Recapturing a recent incident on screen, which involves shooting in a region of conflict where hardly a film has ever been shot, can be an endeavour full of pitfalls.
In ‘Camille’, screened in the international competition category at the 14th International Film Festival of Kerala (IFFK), filmmaker Boris Lojkine sets out to do just this, and comes out almost unscathed. The film revolves around the rather short life of French photojournalist Camille Lepage, who died while covering the civil war in the Central African Republic in 2013-14.
The basic requirement here for making the film, of being there in the actual places where the conflict happened, is the most daunting.
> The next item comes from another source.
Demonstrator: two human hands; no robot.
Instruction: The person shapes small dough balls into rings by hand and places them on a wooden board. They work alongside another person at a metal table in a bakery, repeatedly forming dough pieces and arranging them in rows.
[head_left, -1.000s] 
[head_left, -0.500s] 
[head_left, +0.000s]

But, Lojkine pulls this off admirably, by throwing us into the middle of the conflict, along with Camille, for whom also it is a baptism by fire into war photography.
According to Panayotova Bojina, who co-wrote the film, the director, with his background in documentaries, always wanted to be close to the truth when making the film. “For him, three truths were important in this film — one is the truth of her lens, the second the truth of what it is to be a photojournalist and war photographer today, and third, the truth about the conflict in the Central African Republic (CAR). So, he decided to shoot the film in CAR, which was a difficult decision, and an almost crazy decision. There was no film industry there at all, which meant there was no crew, no cameras and no actors. It was also a dangerous country to shoot in,” says Bojina.
Camille arrives in CAR, when the communal conflict between the Islamists of Seleka and the Christian opposition of anti-Balaka, is at its heights. Some of the more celebrated photographers around her refuse to take her into their group initially. Yet, undaunted, she goes around befriending university students and other members of the community.
The director shows us what the original Camille saw, by incorporating her original photographs and footage from that time in the film. He takes an objective view of the conflict, casting a critical eye through Camille, on the revenge killings of innocent Muslims by the earlier victims. The film also raises questions to the whites who set out to ‘save’ those in caught in conflicts, many of which their own native countries have created, and on the relevance of war photography itself.